W_xh = np.random.rand(3, len(chars))  # input to hidden weights
W_hh = np.random.rand(3, 3)           # hidden to hidden weights
b_h = np.random.rand(3)              # hidden bias
W_hy = np.random.rand(len(chars), 3) # hidden to output weights
b_y = np.random.rand(len(chars))     # output bias


for char, x in zip(text, inputs):
    h = np.tanh(W_xh @ x  +  W_hh @ h  +  b_h)
    y = W_hy @ h + b_y
    print(f"'{char}'  h = {np.round(h, 4)}")
'h'  h = [0.508  0.5977 0.7204]
'e'  h = [0.8949 0.9406 0.8871]
'l'  h = [0.9745 0.9789 0.9229]
'l'  h = [0.9767 0.9821 0.9295]
'o'  h = [0.9683 0.9786 0.9534]

The hidden state h equation is computed as follows: \[h_t = \tanh(W_{xh} x_t + W_{hh} h_{t-1} + b_h)\] Where: - \(W_{xh}\): Weights for input to hidden layer - \(W_{hh}\): Weights for hidden to hidden layer - \(b_h\): Bias for hidden layer We will also compute the output y at each time step using the hidden state: \[y_t = W_{hy} h_t + b_y\] Where: - \(W_{hy}\): Weights for hidden to output layer - \(b_y\): Bias for output layer

One more intresting thing to note about the response we got from the previous cell is the different values of the hidden state h for the same character l at different time steps.

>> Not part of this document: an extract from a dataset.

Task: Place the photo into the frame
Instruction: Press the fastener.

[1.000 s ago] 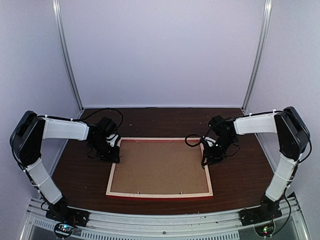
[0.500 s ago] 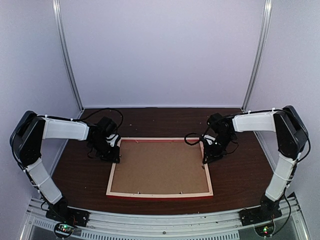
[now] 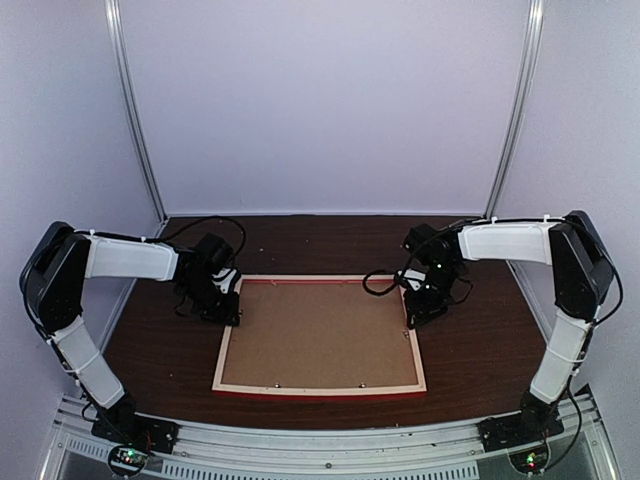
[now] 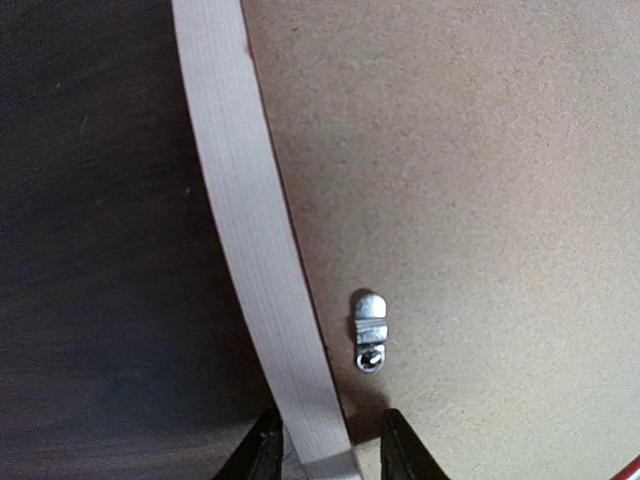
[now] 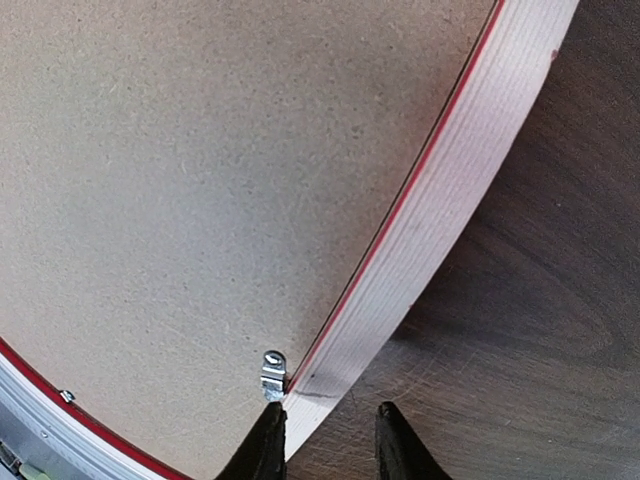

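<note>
The frame [image 3: 318, 386] lies face down on the table, pale bare wood up, a red edge along its front. The plain brown backing board [image 3: 318, 335] fills it. The photo is hidden. My left gripper [image 3: 232, 316] is low over the frame's left rail [image 4: 250, 240]; its jaws stand open astride the rail, a metal clip [image 4: 369, 331] just ahead. My right gripper [image 3: 412, 322] is low over the right rail [image 5: 440, 220]; its jaws stand open astride it, a metal clip [image 5: 272, 374] beside the left finger.
The dark wood table [image 3: 480, 345] lies around the frame. Grey walls and two metal posts [image 3: 135, 120] stand behind. Small clips [image 3: 275, 383] sit along the board's front edge.
My right gripper has shifted slightly left and toward the back along the frame's right rail. The left arm and the frame have not moved.
</note>
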Controlling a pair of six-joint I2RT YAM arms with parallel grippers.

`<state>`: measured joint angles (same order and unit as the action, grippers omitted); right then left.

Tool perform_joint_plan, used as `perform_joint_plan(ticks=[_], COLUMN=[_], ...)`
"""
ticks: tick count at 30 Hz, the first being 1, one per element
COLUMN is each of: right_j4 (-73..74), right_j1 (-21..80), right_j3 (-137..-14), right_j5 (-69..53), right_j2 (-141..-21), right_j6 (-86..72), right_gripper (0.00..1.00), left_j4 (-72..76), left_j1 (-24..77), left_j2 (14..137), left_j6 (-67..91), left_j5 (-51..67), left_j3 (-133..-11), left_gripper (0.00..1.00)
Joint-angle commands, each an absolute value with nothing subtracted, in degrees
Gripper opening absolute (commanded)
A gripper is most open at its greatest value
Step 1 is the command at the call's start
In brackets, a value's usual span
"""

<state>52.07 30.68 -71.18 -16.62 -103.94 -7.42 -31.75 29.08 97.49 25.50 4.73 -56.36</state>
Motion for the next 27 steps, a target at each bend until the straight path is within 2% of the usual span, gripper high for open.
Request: perform_joint_plan(ticks=[1, 27], right_j4=[51.3, 57.0], right_j1=[31.5, 37.6], right_j3=[-71.8, -76.3], right_j5=[-18.0, -2.2], right_j2=[-103.6, -109.8], right_j6=[-8.6, -13.9], right_gripper=[0.34, 0.32], left_j4=[-32.4, -32.3], left_j1=[29.3, 29.4], left_j2=[96.9, 97.3], left_j6=[26.2, 26.2], left_j5=[4.1, 4.3], left_j3=[-56.3, -56.0], left_gripper=[0.35, 0.36])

See the l character in the output below:

'h'  hidden_state = [0.508  0.5977 0.7204]
'e'  hidden_state = [0.8949 0.9406 0.8871]
'l'  hidden_state = [0.9745 0.9789 0.9229]
'l'  hidden_state = [0.9767 0.9821 0.9295]
'o'  hidden_state = [0.9683 0.9786 0.9534]

This is because the hidden state is influenced by the previous hidden state and the current input, which allows the RNN to capture meanings in the sequence.

Backpropagation Through Time (BPTT)

We will implement Backpropagation Through Time (BPTT) to train our RNN. BPTT is a method for training RNNs by unrolling the network through time and applying backpropagation to compute gradients for all time steps.

For that, we need: - input sequence (X) - target sequence (Y)

The input is the first 4 characters of “hello” and the target is the next character for each input character. So, we will have: - X = [‘h’, ‘e’, ‘l’, ‘l’] - Y = [‘e’, ‘l’, ‘l’, ‘o’]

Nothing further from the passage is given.